■ **Task prompt**
Give every line from the entries that contains "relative".

(Dataset items)

_____

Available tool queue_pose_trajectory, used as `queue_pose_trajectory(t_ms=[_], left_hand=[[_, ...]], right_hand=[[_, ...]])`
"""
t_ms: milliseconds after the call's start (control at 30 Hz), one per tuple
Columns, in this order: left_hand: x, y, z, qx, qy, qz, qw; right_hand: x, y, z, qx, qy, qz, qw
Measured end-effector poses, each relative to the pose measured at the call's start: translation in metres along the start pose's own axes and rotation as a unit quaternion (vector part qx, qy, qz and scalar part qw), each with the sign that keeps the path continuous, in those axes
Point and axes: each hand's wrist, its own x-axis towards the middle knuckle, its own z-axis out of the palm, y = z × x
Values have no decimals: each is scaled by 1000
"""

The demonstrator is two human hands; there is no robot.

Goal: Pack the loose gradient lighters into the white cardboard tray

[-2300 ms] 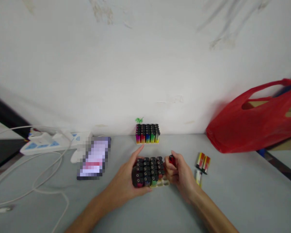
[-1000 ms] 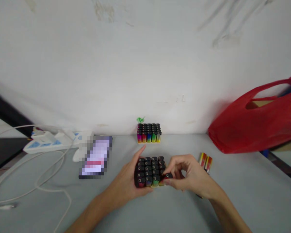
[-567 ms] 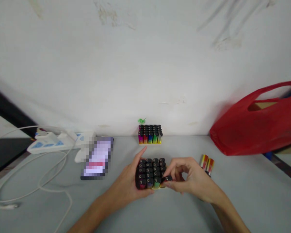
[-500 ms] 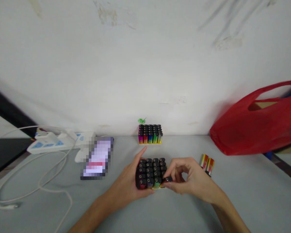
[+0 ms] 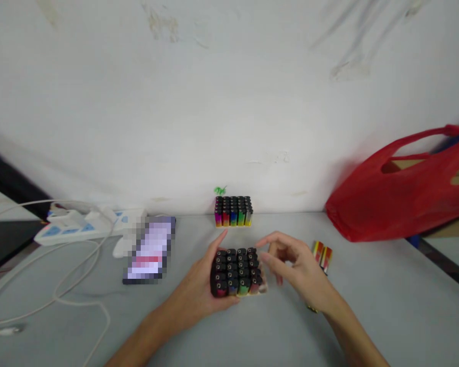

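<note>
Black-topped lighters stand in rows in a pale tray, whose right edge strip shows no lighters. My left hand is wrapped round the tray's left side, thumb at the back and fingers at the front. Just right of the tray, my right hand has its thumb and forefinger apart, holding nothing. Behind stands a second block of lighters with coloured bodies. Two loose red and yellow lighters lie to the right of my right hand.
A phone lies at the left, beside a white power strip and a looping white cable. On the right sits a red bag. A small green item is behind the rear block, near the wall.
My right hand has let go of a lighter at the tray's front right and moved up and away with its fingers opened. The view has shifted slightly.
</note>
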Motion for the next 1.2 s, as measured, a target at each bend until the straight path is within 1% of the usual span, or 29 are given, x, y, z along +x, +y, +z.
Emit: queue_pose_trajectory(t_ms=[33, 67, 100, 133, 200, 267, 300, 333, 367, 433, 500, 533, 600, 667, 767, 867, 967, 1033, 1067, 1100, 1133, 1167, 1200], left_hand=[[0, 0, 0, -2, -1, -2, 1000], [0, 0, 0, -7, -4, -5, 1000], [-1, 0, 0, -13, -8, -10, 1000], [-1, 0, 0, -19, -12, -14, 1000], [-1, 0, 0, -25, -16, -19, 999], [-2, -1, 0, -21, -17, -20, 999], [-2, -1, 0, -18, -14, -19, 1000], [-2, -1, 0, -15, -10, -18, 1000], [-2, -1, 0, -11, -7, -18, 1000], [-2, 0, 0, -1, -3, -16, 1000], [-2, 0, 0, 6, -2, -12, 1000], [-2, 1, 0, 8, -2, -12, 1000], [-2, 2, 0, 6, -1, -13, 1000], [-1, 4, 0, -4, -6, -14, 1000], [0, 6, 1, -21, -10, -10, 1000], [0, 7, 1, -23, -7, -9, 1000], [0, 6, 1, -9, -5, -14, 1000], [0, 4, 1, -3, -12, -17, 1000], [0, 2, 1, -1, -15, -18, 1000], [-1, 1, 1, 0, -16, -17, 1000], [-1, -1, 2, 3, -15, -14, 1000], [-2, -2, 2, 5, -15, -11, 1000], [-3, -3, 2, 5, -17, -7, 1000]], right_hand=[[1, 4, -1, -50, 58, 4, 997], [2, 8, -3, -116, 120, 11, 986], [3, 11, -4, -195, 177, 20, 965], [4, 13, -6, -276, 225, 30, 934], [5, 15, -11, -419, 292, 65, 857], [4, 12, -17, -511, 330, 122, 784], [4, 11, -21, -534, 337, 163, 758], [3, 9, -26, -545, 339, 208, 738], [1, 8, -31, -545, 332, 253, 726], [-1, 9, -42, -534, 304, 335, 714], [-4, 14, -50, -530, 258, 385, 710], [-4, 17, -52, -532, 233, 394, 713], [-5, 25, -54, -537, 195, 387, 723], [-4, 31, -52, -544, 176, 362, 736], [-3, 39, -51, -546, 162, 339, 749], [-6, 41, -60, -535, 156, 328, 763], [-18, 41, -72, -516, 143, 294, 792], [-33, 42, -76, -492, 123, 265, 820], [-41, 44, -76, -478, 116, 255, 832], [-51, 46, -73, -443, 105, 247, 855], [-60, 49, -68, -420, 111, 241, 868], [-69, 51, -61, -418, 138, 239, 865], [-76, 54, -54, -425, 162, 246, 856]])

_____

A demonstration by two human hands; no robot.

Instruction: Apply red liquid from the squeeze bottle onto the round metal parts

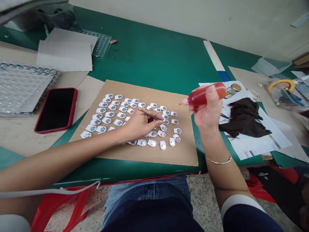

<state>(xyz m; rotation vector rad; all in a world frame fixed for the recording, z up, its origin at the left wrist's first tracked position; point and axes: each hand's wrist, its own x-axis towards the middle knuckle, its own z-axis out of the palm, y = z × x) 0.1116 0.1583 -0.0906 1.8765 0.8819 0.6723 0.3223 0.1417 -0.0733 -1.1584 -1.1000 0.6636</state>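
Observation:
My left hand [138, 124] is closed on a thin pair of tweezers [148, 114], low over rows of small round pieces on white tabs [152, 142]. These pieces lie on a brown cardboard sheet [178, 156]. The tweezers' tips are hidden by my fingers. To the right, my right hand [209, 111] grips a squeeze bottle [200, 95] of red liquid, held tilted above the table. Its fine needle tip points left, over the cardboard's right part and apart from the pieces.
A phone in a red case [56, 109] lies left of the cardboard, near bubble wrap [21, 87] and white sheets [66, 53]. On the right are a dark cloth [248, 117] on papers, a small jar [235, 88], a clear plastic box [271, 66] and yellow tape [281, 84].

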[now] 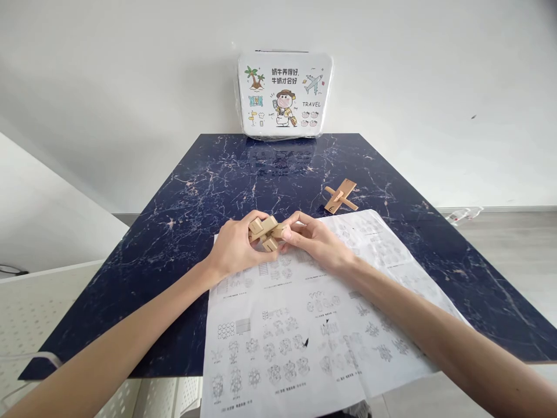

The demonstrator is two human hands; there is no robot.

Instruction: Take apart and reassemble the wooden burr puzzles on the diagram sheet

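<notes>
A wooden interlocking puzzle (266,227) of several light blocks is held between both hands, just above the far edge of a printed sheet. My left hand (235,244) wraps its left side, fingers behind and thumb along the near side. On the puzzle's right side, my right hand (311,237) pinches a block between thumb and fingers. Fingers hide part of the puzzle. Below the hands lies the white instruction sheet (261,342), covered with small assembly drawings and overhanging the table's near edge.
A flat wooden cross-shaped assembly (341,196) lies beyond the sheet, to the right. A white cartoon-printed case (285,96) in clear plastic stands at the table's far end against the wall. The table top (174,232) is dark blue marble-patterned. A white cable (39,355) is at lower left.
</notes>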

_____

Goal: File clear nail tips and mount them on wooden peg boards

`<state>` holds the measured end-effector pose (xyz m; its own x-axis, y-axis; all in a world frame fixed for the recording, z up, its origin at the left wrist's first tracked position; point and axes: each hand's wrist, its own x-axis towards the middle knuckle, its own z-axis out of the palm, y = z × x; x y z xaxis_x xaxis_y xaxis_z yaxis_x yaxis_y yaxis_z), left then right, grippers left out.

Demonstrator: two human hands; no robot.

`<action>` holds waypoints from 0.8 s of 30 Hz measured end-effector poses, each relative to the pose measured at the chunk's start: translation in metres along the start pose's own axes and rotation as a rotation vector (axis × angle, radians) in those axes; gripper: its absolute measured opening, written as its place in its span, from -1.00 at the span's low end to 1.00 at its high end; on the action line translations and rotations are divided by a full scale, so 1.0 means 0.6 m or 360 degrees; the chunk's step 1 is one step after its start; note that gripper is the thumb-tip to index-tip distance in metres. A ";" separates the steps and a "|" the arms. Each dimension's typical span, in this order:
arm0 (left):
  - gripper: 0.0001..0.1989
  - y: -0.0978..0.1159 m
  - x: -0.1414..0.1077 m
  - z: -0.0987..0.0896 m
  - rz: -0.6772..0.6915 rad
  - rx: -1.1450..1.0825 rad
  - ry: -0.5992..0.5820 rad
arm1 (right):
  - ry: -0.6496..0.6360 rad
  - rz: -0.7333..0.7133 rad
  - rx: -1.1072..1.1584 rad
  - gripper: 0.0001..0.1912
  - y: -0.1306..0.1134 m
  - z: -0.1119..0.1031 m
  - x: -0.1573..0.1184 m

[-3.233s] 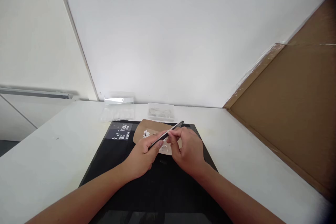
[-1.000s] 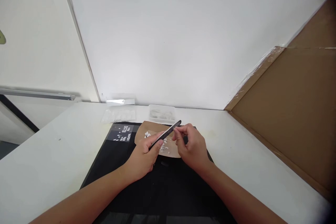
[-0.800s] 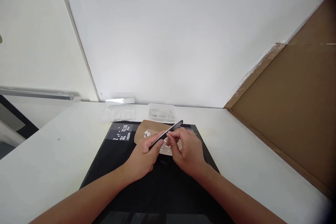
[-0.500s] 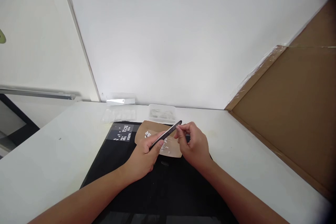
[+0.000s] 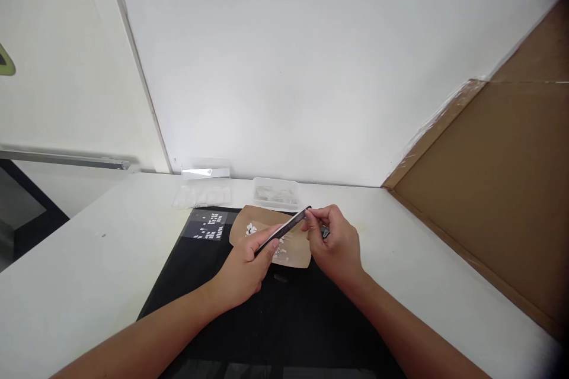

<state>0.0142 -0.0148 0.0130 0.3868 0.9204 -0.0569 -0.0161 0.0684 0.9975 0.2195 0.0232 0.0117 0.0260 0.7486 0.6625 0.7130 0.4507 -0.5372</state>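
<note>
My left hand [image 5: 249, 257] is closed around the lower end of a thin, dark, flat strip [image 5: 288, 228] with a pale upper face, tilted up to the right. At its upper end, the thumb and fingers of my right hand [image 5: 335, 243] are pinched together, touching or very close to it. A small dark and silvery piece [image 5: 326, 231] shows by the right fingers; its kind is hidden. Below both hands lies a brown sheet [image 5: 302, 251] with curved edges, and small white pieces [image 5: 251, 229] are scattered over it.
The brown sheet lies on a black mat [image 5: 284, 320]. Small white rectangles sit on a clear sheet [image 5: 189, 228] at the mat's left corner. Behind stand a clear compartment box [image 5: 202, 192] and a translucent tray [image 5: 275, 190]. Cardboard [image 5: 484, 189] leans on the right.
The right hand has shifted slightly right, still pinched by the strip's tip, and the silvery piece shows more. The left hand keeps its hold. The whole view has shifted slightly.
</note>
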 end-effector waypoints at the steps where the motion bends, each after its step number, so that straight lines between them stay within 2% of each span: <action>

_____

■ **Written solution**
Measured end-effector poses, each relative to the pose measured at the call's start: translation in metres along the start pose's own axes and rotation as a unit quaternion (vector part qx, qy, qz and scalar part qw), each with the sign that keeps the path continuous, in those axes
`<action>` holds waypoints from 0.8 s of 30 Hz measured end-effector poses, each relative to the pose measured at the chunk's start: translation in metres along the start pose's own axes and rotation as a rotation vector (axis × angle, radians) in those axes; gripper: its absolute measured opening, written as its place in its span, from -1.00 at the span's low end to 1.00 at its high end; on the action line translations and rotations are divided by a full scale, so 1.0 means 0.6 m or 360 degrees; the chunk's step 1 is one step after its start; note that gripper is the thumb-tip to index-tip distance in metres. A ";" separates the steps and a "|" the arms. Each dimension's typical span, in this order:

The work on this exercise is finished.